'A friend in need is a friend indeed' is a much heard and referred adage. In practical life, we are least interested to become one of that kind and we also have great difficulty to identify either a friend or a neighbor. We think of an acid test to prove their worth, before actually using them. Once, Jesus was asked to define a neighbour. The parable of the Good Samaritan which He told his disciples is known all over the world. The low caste Samaritan, who while on a journey saw a wounded man left helpless, took no time to lift him to the nearest Inn. The parable says that two other dignitaries had already passed the road, leaving this looted merchant as such. The contradiction is that everybody wants love at agape level, nobody but thinks that letting out the same is the only way to invite more of that kind.

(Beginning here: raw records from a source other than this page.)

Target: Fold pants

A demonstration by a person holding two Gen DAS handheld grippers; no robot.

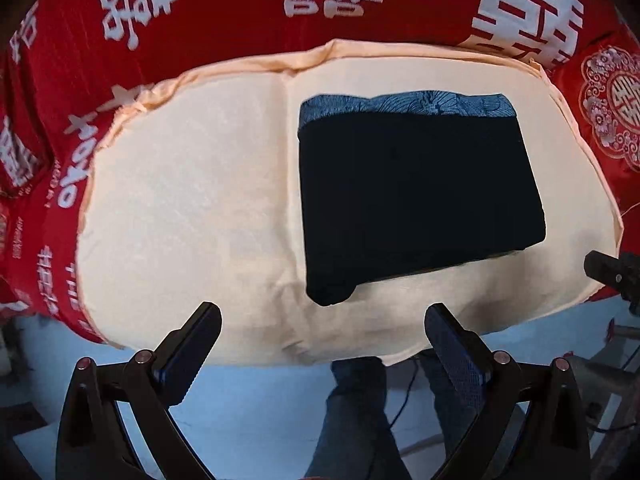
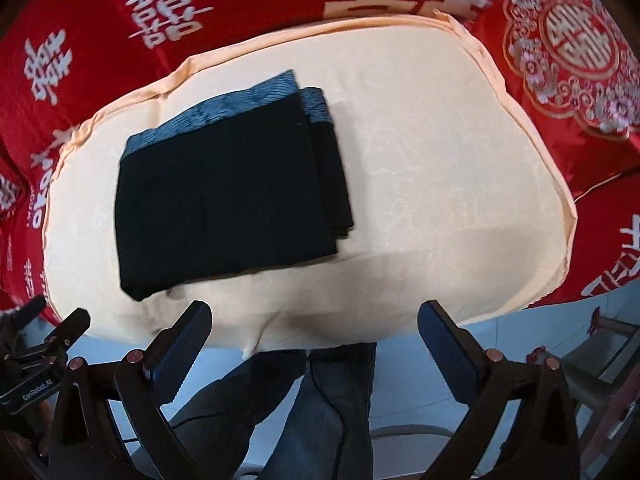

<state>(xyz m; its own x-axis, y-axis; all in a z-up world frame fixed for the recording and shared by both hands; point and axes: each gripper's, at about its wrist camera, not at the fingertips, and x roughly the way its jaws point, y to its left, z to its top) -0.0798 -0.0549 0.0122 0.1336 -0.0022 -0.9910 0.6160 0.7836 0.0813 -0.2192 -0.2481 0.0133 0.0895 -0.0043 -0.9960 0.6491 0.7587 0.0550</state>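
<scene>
The black pants (image 1: 416, 196) lie folded into a compact rectangle on a cream cloth (image 1: 192, 208), with a blue patterned waistband along the far edge. They also show in the right wrist view (image 2: 224, 196), left of centre on the cream cloth (image 2: 432, 184). My left gripper (image 1: 322, 322) is open and empty, held above the near edge of the cloth, short of the pants. My right gripper (image 2: 314, 320) is open and empty, also above the near edge, to the right of the pants. Part of the right gripper shows at the right edge of the left wrist view (image 1: 612, 270).
A red bedspread with white characters (image 1: 240, 4) surrounds the cream cloth and also shows in the right wrist view (image 2: 120, 20). The person's legs in jeans (image 2: 320, 408) and a pale blue floor (image 1: 248, 412) are below the bed edge. The left gripper's body shows at lower left (image 2: 36, 360).
</scene>
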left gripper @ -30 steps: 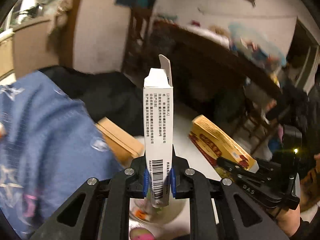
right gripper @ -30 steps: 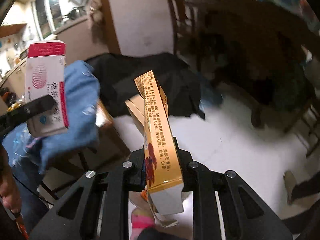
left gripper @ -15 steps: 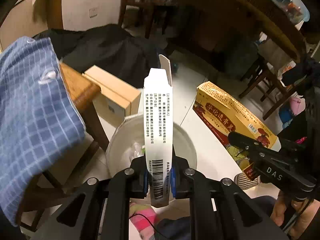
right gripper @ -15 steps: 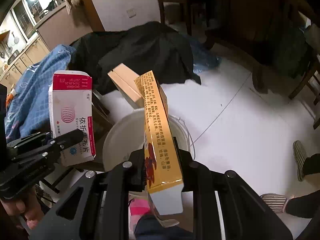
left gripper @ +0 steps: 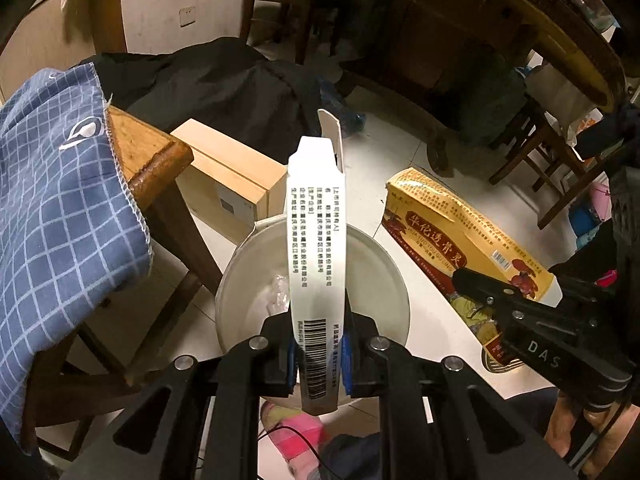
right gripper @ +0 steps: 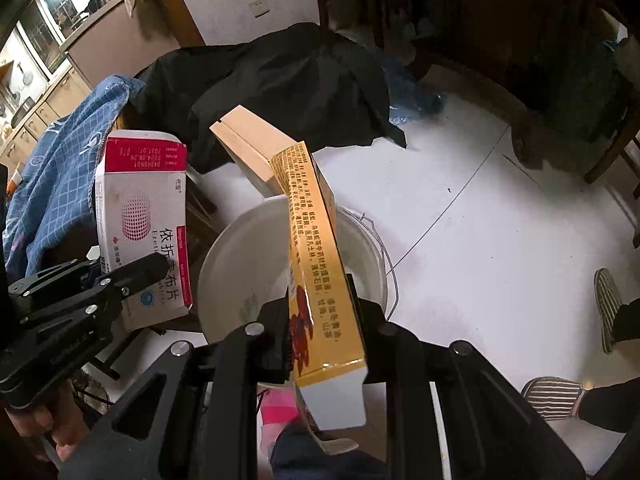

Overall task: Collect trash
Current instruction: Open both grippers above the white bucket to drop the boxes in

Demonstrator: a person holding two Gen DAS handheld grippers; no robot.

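Observation:
My left gripper [left gripper: 318, 354] is shut on a white and red medicine box [left gripper: 316, 240], its top flap open, held upright above a white bucket [left gripper: 384, 264] on the floor. The same box [right gripper: 144, 220] shows at the left in the right wrist view. My right gripper [right gripper: 324, 330] is shut on a long yellow box [right gripper: 316, 248], held over the bucket [right gripper: 236, 252]. That yellow box [left gripper: 460, 240] shows at the right in the left wrist view. Some crumpled clear plastic [left gripper: 276, 292] lies inside the bucket.
A wooden table corner [left gripper: 148, 152] with a blue checked cloth [left gripper: 52, 200] is at the left. A tan cardboard box [left gripper: 228, 176] stands behind the bucket, with black fabric [left gripper: 224, 88] beyond. Chairs and a table [left gripper: 520, 80] are at the back right. Striped slippers [right gripper: 608, 308] are on the white floor.
Both grippers have tilted downward with their boxes, so the white bucket has come into view and now lies directly below both boxes. Both grips are unchanged.

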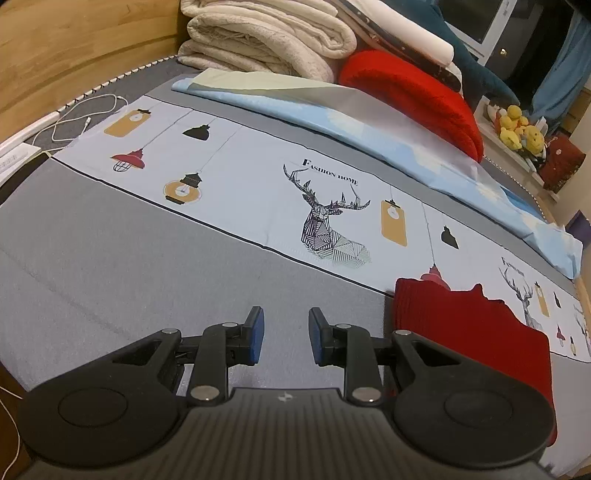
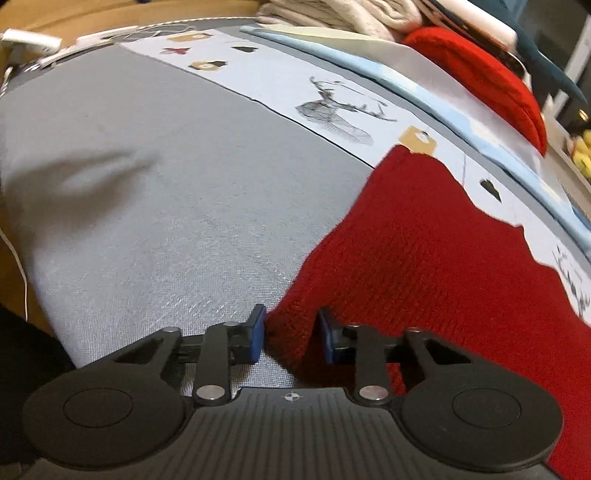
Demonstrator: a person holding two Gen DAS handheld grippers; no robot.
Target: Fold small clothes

I remember a live story from the World War - I front. A soldier saw his lifelong friend fall in battle. Caught in a trench with continuous gunfire whizzing over his head, the soldier asked his lieutenant if he might go out into the “no man’s land” between the trenches to bring his fallen comrade back. “You can go,” said the lieutenant, “but I don’t think it will be worth it. Your friend is probably dead and you may throw your life away.” The lieutenant’s advice didn’t matter, and the soldier went anyway. Miraculously he managed to reach his friend, hoist him onto his shoulder and bring him back to their company’s trench. As the two of them tumbled in together to the bottom of the trench, the officer checked the wounded soldier, and then looked kindly at his friend. “I told you it wouldn’t be worth it,” he said. “Your friend is dead and you are mortally wounded.” “It was worth it, though, sir,” said the soldier. “What do you mean; worth it?” responded the Lieutenant. “Your friend is dead.” “Yes, Sir” the private answered. “But it was worth it because when I got to him, he was still alive and I had the satisfaction of hearing him saying, “Jim…, I knew you’d come.”
Jim knew the power and value of love. Let us assume that he even knew that nobody on earth exists without any trace of love, up or down. Love is the most misinterpreted word in any language. Deepak Chopra has said that today, ‘I love you’ only means ‘I trade you’. I firmly believe that it is the fundamental energy from which everything we experience emerged. Love never pollutes anything; there is not a place where it won’t fit. Love needs only little energy but yields enormous results, it invigorates your happiness and elevates your self-esteem; it is the perfect drug that heals off all disorders. Today we have oxygen parlours in metros; tomorrow we will have love parlours even in villages, where loving words will be spoken on pay. We are always busy with multitudes of things forcing time and space to shrink further and further every time. I think that a busy world of netizens deserves neither a good friend nor a good neighbour. We have rules to govern, prisons to sleep and discourses to thrill but not examples that out spell. In our anxiety to be individually perfect, we hesitate to experience the present. What would be the fate of the world, if it is filled with lives that hesitate to offer oneself for another’s welfare?